### YOUR OBJECTIVE
Omit the pictures, and output the rest of the entries exactly as written.

DATASET ENTRIES Start Marker

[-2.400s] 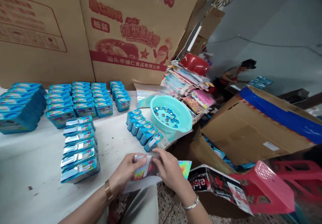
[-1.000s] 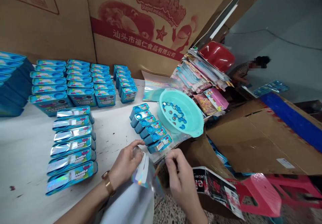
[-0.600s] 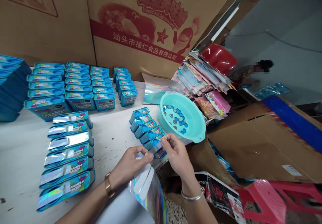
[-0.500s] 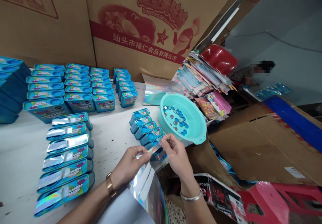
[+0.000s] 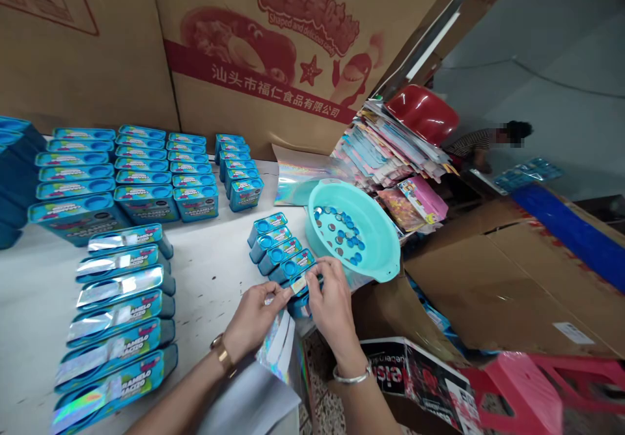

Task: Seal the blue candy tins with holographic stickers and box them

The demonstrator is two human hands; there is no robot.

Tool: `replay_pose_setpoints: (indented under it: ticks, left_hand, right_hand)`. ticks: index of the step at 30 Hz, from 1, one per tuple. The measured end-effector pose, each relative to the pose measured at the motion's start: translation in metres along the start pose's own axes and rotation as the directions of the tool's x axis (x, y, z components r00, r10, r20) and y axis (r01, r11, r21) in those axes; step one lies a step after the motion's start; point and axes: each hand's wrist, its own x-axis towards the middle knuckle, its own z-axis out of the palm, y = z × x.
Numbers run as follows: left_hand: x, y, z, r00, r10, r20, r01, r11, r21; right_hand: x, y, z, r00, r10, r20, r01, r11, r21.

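My left hand (image 5: 254, 318) pinches the top edge of a shiny holographic pouch (image 5: 280, 351) that hangs below the table edge. My right hand (image 5: 332, 301) is closed over the nearest small blue tin (image 5: 300, 283) at the end of a short row of blue tins (image 5: 273, 243). Just right of that row stands a turquoise bowl (image 5: 385, 262) with several small round pieces in it. A column of blue tins in shiny pouches (image 5: 120, 311) lies to the left on the white table (image 5: 215, 272).
Rows of blue tins (image 5: 141, 174) line the back, against large printed cardboard boxes (image 5: 273, 51). A stack of colourful packets (image 5: 390, 155) with a red bowl on top stands right of the bowl. An open carton (image 5: 493, 279) and pink stools (image 5: 517, 389) are right. Another person (image 5: 481, 142) sits farther off.
My right hand has left the pouch's top edge and moved forward onto the nearest small blue tin. My left hand still holds the pouch, now lower. The view has shifted slightly.
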Motion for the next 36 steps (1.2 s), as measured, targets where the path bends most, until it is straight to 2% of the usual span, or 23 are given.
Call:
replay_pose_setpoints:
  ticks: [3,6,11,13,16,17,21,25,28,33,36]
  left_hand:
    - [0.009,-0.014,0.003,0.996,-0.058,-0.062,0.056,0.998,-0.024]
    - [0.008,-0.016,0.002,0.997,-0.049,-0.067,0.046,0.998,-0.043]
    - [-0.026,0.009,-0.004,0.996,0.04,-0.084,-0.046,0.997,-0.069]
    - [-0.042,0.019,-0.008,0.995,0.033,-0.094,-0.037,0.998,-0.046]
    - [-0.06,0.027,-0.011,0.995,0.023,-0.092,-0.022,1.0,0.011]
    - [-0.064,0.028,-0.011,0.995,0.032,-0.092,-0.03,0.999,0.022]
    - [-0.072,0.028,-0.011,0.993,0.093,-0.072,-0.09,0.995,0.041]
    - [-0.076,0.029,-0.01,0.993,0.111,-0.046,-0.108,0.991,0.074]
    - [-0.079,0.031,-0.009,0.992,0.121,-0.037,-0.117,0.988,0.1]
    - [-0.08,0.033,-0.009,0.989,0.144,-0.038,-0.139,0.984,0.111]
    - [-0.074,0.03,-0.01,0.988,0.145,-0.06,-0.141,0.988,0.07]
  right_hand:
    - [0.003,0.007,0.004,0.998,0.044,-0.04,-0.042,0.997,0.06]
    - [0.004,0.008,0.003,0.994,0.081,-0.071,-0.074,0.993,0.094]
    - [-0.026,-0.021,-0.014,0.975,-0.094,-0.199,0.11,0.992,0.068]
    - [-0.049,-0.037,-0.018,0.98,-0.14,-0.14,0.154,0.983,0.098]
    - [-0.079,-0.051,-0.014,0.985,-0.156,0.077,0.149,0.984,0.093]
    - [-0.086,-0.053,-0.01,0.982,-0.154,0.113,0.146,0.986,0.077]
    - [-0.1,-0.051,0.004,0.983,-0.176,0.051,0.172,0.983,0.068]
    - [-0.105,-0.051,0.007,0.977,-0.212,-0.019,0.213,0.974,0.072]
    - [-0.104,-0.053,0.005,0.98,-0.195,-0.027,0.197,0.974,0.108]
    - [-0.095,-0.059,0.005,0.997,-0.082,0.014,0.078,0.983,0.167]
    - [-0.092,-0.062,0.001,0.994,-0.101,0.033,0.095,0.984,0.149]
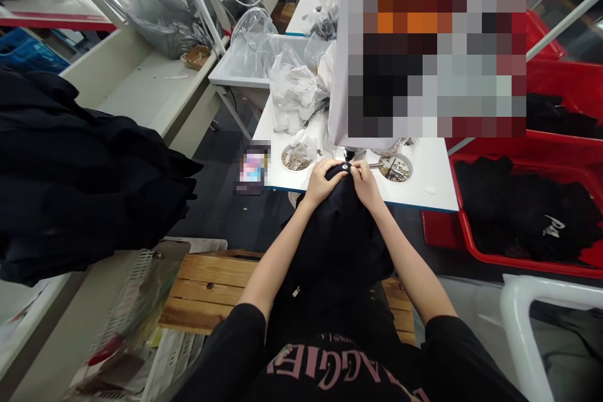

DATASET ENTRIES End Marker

### YOUR RESPONSE
[-2.400s] 
[-1.000s] 
[-0.600s] 
[-0.500s] 
[+0.000s] 

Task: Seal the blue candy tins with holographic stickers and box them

The demonstrator is two human hands; there is no robot.

Tool: `replay_pose_setpoints: (indented under it: ticks, left_hand, right_hand)`. ticks: index of the step at 30 Hz, from 1, one per tuple. The measured end-effector pose, each relative to the pose measured at the motion's start: translation in metres along the start pose's own axes and rotation as the directions of the tool's x axis (x, y, z components r00, r10, r20) and y axis (r01, r11, r21) in those axes; step one lies a step after the motion's start; point and axes: each hand's wrist, its own x-axis towards the middle knuckle, its own z-axis out of the palm, y = z × x.
Numbers run as follows: left_hand: x, y, z, r00, r10, r20, r01, r11, r21; right_hand: x, y, z, r00, r10, r20, r01, r11, r21.

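My left hand (image 5: 254, 318) pinches the top edge of a shiny holographic pouch (image 5: 280, 351) that hangs below the table edge. My right hand (image 5: 332, 301) is closed over the nearest small blue tin (image 5: 300, 283) at the end of a short row of blue tins (image 5: 273, 243). Just right of that row stands a turquoise bowl (image 5: 385, 262) with several small round pieces in it. A column of blue tins in shiny pouches (image 5: 120, 311) lies to the left on the white table (image 5: 215, 272).
Rows of blue tins (image 5: 141, 174) line the back, against large printed cardboard boxes (image 5: 273, 51). A stack of colourful packets (image 5: 390, 155) with a red bowl on top stands right of the bowl. An open carton (image 5: 493, 279) and pink stools (image 5: 517, 389) are right. Another person (image 5: 481, 142) sits farther off.
My right hand has left the pouch's top edge and moved forward onto the nearest small blue tin. My left hand still holds the pouch, now lower. The view has shifted slightly.
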Motion for the next 36 steps (1.2 s), as measured, targets where the path bends most, until it is straight to 2% of the usual span, or 23 are given.
Call:
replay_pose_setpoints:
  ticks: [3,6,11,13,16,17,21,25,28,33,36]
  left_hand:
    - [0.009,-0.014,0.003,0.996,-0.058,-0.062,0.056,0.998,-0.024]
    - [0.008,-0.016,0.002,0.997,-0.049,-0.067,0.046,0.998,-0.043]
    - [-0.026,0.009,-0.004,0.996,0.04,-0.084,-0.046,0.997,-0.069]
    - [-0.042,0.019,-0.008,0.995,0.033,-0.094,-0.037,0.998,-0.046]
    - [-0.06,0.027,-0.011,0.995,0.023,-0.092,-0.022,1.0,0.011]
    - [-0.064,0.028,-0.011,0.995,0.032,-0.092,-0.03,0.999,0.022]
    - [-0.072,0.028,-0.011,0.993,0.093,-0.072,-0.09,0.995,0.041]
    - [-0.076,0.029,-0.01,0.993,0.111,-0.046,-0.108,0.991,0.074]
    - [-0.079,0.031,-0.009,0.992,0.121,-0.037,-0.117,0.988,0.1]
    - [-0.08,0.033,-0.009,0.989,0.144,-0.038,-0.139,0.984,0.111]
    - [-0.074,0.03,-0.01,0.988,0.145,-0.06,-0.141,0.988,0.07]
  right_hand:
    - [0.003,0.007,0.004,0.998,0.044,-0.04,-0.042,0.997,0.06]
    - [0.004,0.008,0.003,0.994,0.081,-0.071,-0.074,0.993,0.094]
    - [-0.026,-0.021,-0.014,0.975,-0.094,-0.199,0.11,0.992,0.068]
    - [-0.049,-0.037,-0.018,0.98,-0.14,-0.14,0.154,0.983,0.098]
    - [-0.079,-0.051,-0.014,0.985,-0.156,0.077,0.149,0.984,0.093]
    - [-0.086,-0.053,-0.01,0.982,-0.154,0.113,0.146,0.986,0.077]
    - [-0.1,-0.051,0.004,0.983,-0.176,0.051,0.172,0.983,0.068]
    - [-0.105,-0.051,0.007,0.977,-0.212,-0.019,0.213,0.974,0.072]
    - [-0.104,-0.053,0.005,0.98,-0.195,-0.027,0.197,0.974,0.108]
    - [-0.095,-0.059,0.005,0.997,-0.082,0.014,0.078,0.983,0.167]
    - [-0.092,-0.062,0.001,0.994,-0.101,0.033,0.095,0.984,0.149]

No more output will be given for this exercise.